Problem statement - Return, exactly as written, every line from the first line of the data below through the line that contains "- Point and".

Data shown -
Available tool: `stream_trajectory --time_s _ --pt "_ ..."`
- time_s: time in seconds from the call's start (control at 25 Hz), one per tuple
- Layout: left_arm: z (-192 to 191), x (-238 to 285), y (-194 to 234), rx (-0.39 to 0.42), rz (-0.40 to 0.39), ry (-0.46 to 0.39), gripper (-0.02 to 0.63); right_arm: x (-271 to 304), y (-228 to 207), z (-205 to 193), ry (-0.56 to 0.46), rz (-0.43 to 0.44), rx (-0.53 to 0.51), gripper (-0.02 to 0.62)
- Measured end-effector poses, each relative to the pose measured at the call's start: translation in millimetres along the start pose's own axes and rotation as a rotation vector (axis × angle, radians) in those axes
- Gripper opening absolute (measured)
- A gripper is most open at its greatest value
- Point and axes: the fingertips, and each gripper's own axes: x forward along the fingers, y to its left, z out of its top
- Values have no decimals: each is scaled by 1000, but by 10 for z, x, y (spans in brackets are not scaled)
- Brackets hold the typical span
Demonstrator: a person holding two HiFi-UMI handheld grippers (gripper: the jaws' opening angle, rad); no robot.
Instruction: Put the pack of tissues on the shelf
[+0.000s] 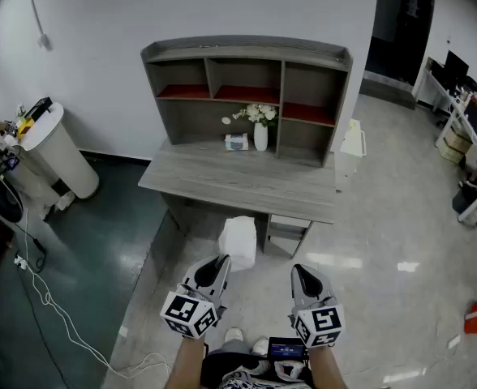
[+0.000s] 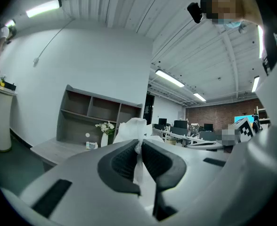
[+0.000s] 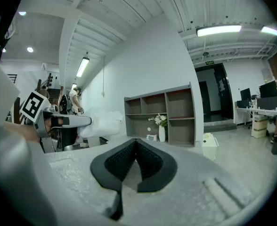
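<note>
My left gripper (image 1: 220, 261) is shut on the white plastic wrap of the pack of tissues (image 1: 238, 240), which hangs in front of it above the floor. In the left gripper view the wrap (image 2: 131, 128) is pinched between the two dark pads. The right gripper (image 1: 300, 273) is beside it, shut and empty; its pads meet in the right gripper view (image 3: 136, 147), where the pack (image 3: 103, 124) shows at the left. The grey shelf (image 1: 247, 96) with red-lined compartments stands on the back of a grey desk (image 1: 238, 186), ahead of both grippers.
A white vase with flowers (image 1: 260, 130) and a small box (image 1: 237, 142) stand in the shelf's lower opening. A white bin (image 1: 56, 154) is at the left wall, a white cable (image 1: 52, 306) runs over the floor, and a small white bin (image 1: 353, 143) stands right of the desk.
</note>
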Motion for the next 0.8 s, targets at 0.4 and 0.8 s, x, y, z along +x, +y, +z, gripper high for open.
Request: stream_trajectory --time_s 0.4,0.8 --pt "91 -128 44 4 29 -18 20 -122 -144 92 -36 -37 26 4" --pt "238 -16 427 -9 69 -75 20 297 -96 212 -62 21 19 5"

Exercise answer -
Available tool: `stream_trajectory --time_s _ --pt "_ ..."`
- time_s: time in seconds from the call's start (control at 25 Hz), one per tuple
- Layout: left_arm: z (-192 to 191), x (-238 to 285), y (-194 to 234), rx (-0.39 to 0.42), rz (-0.40 to 0.39), ry (-0.46 to 0.39), gripper (-0.02 to 0.63); right_arm: x (-271 to 304), y (-228 to 207), z (-205 to 193), ry (-0.56 to 0.46), rz (-0.43 to 0.44), rx (-0.53 to 0.51), gripper (-0.02 to 0.62)
- Measured end-effector poses, each relative to the pose measured at the call's start: translation in millimetres along the start pose's own axes and rotation as a rotation vector (axis × angle, radians) in those axes
- Gripper opening absolute (measured)
- A gripper is most open at its greatest value
- Point and axes: the fingertips, and each gripper's own axes: x forward along the fingers, y to its left, z out of its top

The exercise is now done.